Relapse has several distinctive themes. Eminem verbally abuses Hollywood starlets through Ed-Gein-like murderous fantasies, pokes fun at his past motifs like his mother's abuse, and addresses his struggles to stay clean of drugs and alcohol. These serial killing fantasies border on Silence-of-the-Lambs-esque in how creepy Eminem is willing to sink. Either as a symbolic "relapse" in showing how primitive and inhuman one can become when succumbing to drugs or trying to shock his audience into laughing at things they probably would feel guilty laughing at in retrospect. If you remember "Kim" from the Marshall Mathers LP, this act of degrading and then killing people like Lindsay Lohan is both lighter and darker at the same time. In this way, the first half of the album resembles a campy horror movie. A young boy is abused by his step-father and ignored by his mother who, much like Eminem's public now, sees no need to care about him anymore. Although he wants to avoid taking drugs like his mother, instead he does so and becomes a monster. From "3 a.m.," in which he becomes consumed with blood lust, to "Song & Dance," in which he hunts down and kills young girls, the tone becomes borderline disturbing. If not for the catchy "We Made You" that declares Eminem is just having a laugh, even Charles Manson would think he needs psychiatric attention (maybe he still does).

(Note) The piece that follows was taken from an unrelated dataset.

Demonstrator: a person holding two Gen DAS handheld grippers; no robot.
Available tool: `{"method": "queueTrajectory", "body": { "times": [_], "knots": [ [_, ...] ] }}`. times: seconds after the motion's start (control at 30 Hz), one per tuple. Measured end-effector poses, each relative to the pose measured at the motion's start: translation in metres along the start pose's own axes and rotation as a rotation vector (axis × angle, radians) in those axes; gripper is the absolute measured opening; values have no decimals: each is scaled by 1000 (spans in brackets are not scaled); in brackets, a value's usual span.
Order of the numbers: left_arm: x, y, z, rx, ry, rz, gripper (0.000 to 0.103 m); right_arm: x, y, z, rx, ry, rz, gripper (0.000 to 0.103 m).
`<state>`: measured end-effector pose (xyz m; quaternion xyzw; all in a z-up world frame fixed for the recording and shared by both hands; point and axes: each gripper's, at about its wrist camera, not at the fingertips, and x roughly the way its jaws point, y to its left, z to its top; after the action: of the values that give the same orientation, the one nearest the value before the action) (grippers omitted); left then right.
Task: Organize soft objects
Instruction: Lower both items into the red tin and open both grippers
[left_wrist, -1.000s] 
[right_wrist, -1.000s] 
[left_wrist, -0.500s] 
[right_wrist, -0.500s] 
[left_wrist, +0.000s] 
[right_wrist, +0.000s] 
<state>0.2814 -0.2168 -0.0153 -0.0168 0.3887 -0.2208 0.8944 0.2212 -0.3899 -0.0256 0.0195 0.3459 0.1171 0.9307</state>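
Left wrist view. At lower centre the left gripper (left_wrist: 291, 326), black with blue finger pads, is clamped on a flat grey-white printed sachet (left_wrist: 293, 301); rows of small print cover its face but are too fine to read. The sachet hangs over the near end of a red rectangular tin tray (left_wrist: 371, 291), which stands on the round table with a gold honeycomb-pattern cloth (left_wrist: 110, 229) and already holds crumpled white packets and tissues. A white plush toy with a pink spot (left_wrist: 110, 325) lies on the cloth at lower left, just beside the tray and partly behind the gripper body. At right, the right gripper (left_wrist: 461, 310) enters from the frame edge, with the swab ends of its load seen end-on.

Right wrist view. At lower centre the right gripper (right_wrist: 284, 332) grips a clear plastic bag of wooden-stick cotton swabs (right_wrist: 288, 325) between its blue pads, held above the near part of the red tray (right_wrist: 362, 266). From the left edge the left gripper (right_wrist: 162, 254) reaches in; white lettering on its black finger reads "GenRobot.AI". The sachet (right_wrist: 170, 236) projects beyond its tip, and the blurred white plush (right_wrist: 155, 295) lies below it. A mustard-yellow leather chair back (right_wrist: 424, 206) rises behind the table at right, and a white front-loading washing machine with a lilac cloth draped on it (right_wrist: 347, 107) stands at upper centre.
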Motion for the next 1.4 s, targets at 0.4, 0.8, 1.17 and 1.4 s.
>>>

The album seems to be bipolar in it's tone, much like the personas of the id Slim Shady and the superego Marshall Mathers that combine to create Eminem's personality. Slim Shady elevates his previously sinister acts to a hyperbole. In "Must Be the Ganja," Slim says, "How many people you know can name every serial killer who ever existed in a row, / Put em in chronological order beginning with Jack the Ripper, / Name the time and place from the body the bag the zipper, / Location of the woods where the body was dragged and then dumped, / The trunk that they were stuffed in, the model the make the plate and which model which lake they found her in, /and how they attacked the victim, / Say which murder weapon was used to do what and which one, which knife and which gun, what kid, what wife, and which nun?" (note: The answer to this question is Slim Shady). He elevates the serial killer act even more in "Underground": "Captain of a cult, with an elite following to turn Halloween back into a trick or treat holiday / Have Micheal Myers looking like a liar, swipe his powers / Replace his knife with flowers and a stack of fliers / Hit Jason Voorhees with 40's / Stuck a expository up his ass and made him tell me a story / Gave Hannibal Lecter a fucking nectarine / Sat him in a fucking fruit and vegetable section and gave him a lecture / Walked up elm street with a fucking wifflebat drew / fought Freddy Krueger and Edward Scissor Hands too / Came out with a little scratch, ooh / Looking like a got in a fucking pillow fight with a triple fat goose."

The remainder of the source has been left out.